PROBLEM:
Which lines below contain "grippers"? Pull them out.

DATA SEGMENT:

- - - -

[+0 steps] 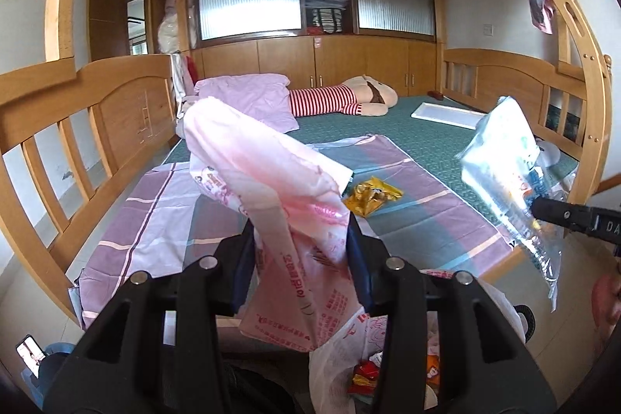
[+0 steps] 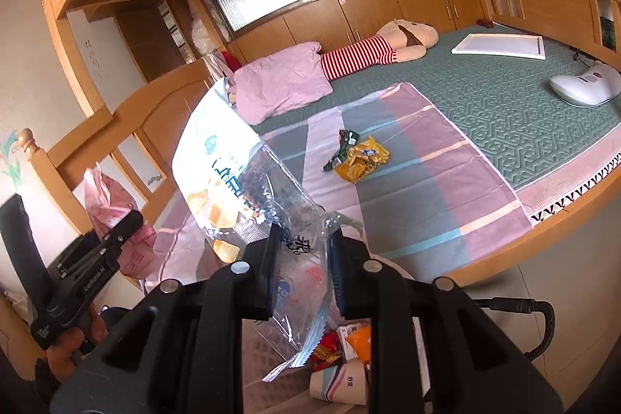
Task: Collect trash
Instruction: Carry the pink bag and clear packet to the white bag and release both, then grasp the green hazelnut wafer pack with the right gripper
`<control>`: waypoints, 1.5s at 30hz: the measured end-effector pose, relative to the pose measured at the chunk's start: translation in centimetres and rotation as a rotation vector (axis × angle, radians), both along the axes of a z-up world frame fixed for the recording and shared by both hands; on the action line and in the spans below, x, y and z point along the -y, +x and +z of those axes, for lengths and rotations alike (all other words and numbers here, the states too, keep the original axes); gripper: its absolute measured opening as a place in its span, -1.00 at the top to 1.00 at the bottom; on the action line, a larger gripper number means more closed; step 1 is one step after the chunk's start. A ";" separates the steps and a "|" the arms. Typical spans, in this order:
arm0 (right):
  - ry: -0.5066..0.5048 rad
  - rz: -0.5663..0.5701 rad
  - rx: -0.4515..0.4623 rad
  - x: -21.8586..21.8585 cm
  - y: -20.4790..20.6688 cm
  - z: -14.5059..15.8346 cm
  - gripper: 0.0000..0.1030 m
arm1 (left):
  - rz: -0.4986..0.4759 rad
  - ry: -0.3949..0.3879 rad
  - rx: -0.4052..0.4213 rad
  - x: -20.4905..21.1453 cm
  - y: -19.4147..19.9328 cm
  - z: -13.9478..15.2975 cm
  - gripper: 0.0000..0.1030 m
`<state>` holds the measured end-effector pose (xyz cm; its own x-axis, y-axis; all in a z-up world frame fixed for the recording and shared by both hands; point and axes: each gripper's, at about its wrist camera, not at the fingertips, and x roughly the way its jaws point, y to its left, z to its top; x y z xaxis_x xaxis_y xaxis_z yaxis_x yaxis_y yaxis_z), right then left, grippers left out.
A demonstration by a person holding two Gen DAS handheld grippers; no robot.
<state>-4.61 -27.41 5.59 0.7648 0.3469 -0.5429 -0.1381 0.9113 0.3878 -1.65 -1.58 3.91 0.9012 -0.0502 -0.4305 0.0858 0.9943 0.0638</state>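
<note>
Two wrist fisheyes, both right off the near edge of the bed (image 1: 446,127), looking along the fingers across the mattress toward the cabinets at the back. Left one pretty level and centred, own left gripper (image 1: 302,251) filling the bottom middle, right gripper (image 1: 543,210) poking in at the right edge. Right one tilted, horizon sloping up to the right, own right gripper (image 2: 306,266) at bottom centre, left gripper (image 2: 132,220) lower left. Shared in both: yellow wrapper (image 1: 370,198) (image 2: 359,160) mid-frame, striped plush toy (image 1: 341,99) (image 2: 372,51), pink pillow (image 1: 252,96) (image 2: 283,80).
</note>
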 end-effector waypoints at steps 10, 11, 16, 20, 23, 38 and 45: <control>-0.102 0.045 -0.207 -2.0 1.6 -5.2 0.50 | -0.040 0.009 -0.008 0.6 -0.6 -0.2 0.15; -0.106 0.046 -0.231 -2.0 1.7 -5.7 0.40 | -0.043 0.008 -0.010 0.7 -0.5 -0.3 0.15; -0.081 0.010 -0.256 -1.0 1.6 -6.1 0.08 | -0.059 0.005 -0.031 0.8 -0.3 -0.8 0.15; -0.057 -0.053 -0.223 0.6 1.1 -5.3 -0.02 | -0.075 0.008 -0.053 1.3 -0.1 -1.6 0.15; -0.041 -0.107 -0.191 1.7 0.7 -4.6 -0.02 | -0.137 -0.026 -0.103 1.7 0.4 -2.7 0.12; 0.051 -0.241 -0.178 5.3 3.5 -4.5 -0.45 | -0.455 -0.229 -0.619 4.4 5.7 -13.9 -0.90; -0.010 -0.082 -0.180 0.1 14.0 -3.8 -0.45 | -0.047 -0.238 -0.482 -3.6 12.1 -13.4 -0.92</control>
<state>9.34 -27.55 1.79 0.6805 0.2810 -0.6768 0.0078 0.9207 0.3901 10.43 1.97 -9.44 0.5989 -0.2319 -0.7665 0.0941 0.9709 -0.2202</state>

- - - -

TASK RESPONSE:
`<state>` holds the measured end-effector pose (xyz cm; its own x-axis, y-axis; all in a z-up world frame fixed for the recording and shared by both hands; point and axes: each gripper's, at about its wrist camera, not at the fingertips, and x roughly the way its jaws point, y to its left, z to its top; x y z xaxis_x xaxis_y xaxis_z yaxis_x yaxis_y yaxis_z), right then left, grippers left out.
A demonstration by a person holding two Gen DAS handheld grippers; no robot.

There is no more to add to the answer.